**SUPPLIED MATERIAL**
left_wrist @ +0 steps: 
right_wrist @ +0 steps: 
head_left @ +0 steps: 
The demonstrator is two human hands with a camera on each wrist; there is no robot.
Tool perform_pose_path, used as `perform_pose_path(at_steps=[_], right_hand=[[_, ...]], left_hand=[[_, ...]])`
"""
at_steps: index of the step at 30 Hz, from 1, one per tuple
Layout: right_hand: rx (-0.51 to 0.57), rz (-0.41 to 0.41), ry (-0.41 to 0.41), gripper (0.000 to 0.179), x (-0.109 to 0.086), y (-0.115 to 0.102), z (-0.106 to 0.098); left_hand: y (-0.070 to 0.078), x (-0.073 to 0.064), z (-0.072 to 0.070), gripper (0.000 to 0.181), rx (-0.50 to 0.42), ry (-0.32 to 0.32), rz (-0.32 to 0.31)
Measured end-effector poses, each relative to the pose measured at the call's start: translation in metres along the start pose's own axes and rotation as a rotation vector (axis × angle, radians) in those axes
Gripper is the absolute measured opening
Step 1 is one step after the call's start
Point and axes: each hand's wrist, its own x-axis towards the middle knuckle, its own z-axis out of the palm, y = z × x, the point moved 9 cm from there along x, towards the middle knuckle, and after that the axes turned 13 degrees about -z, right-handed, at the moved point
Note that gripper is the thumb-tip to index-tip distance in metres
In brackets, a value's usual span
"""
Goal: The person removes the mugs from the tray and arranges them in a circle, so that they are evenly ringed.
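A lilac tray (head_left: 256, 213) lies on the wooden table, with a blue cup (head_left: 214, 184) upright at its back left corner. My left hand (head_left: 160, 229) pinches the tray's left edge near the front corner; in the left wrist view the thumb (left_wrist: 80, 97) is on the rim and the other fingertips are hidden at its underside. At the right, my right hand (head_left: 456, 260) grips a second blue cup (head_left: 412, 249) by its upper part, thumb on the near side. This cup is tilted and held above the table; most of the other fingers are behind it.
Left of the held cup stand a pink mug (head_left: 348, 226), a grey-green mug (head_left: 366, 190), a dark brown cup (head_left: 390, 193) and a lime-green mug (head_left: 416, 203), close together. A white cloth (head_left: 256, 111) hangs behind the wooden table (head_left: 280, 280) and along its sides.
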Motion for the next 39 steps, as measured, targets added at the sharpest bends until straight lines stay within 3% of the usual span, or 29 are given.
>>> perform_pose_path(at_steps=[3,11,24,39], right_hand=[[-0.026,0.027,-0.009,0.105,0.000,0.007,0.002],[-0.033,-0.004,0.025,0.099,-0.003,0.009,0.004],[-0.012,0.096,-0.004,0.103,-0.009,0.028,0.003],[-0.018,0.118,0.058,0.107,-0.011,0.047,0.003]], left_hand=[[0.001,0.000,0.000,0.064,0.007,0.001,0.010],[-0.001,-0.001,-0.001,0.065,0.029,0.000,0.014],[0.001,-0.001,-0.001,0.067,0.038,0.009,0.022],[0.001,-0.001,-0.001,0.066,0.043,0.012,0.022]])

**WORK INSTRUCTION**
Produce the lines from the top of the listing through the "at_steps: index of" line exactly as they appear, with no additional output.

**ANSWER SECTION**
left_wrist @ +0 steps: 
right_wrist @ +0 steps: 
head_left @ +0 steps: 
The demonstrator is two human hands with a camera on each wrist; there is no robot.
Tool perform_pose_path, used as `perform_pose_path(at_steps=[_], right_hand=[[_, ...]], left_hand=[[_, ...]])`
"""
at_steps: index of the step at 30 Hz, from 1, one per tuple

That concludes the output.